◆ **WHAT IS EXPECTED**: Find where "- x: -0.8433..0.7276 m" occurs in the data below, and retype that line and every later line exactly.

◆ **SUPPLIED DATA**:
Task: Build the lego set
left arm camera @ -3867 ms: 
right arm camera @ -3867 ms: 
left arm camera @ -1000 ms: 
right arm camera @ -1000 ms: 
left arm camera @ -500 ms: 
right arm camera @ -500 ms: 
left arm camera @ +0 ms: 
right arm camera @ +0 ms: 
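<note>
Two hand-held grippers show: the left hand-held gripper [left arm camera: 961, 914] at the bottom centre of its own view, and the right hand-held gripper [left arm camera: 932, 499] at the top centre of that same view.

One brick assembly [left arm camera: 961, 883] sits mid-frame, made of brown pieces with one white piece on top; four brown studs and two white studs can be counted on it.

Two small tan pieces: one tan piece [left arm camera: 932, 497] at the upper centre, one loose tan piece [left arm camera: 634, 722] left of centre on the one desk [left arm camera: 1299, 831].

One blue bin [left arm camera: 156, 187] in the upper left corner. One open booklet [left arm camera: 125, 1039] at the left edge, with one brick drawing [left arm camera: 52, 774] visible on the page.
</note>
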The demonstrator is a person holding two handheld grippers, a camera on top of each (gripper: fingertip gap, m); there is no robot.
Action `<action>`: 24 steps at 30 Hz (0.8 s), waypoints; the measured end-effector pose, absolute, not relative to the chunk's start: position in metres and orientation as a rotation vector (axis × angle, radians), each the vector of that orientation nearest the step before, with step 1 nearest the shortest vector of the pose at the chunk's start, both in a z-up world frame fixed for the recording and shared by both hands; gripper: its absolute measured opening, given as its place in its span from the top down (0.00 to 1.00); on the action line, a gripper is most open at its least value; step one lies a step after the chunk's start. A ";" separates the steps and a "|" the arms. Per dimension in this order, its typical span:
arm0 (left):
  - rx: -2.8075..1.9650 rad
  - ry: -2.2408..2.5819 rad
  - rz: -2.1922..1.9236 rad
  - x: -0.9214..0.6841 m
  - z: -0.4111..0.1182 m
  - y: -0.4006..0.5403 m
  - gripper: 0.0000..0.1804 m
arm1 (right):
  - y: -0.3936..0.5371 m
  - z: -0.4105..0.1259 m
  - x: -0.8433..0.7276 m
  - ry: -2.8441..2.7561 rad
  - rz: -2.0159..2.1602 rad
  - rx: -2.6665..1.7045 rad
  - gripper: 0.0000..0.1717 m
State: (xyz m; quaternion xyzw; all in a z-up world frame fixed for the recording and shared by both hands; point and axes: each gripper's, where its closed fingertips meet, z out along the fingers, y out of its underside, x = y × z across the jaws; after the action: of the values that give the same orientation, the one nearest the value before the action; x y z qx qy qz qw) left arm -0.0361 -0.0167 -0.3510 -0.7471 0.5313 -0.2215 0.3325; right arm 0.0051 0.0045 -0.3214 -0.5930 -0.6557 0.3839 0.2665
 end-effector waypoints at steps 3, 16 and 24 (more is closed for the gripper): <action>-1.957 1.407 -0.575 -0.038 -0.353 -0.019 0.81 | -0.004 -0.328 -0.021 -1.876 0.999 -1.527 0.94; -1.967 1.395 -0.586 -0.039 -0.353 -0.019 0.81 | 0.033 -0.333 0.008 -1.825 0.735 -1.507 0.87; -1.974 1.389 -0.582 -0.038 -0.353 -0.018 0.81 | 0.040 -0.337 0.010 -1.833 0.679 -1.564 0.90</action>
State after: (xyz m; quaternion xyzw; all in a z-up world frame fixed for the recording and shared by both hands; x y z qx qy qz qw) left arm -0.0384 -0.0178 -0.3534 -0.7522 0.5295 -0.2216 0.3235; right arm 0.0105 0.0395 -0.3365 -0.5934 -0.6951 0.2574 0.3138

◆ **EXERCISE RESPONSE**:
  - x: -0.8433..0.7276 m
  - ry: -2.8441..2.7561 rad
  - rz: -2.0159..2.1602 rad
  - rx: -2.6665..1.7045 rad
  - gripper: 0.0000..0.1717 m
State: (xyz m; quaternion xyzw; all in a z-up world frame fixed for the recording and shared by both hands; point and axes: each gripper's, where its closed fingertips meet, z out along the fingers, y out of its underside, x = y × z across the jaws; after the action: of the values that give the same orientation, the one nearest the value before the action; x y z qx qy qz qw) left arm -0.0361 -0.0167 -0.3510 -0.7471 0.5313 -0.2215 0.3325; right arm 0.0051 0.0045 -0.3214 -0.5930 -0.6557 0.3839 0.2665
 end-effector waypoints at steps 3, 16 and 24 (more is closed for the gripper): <action>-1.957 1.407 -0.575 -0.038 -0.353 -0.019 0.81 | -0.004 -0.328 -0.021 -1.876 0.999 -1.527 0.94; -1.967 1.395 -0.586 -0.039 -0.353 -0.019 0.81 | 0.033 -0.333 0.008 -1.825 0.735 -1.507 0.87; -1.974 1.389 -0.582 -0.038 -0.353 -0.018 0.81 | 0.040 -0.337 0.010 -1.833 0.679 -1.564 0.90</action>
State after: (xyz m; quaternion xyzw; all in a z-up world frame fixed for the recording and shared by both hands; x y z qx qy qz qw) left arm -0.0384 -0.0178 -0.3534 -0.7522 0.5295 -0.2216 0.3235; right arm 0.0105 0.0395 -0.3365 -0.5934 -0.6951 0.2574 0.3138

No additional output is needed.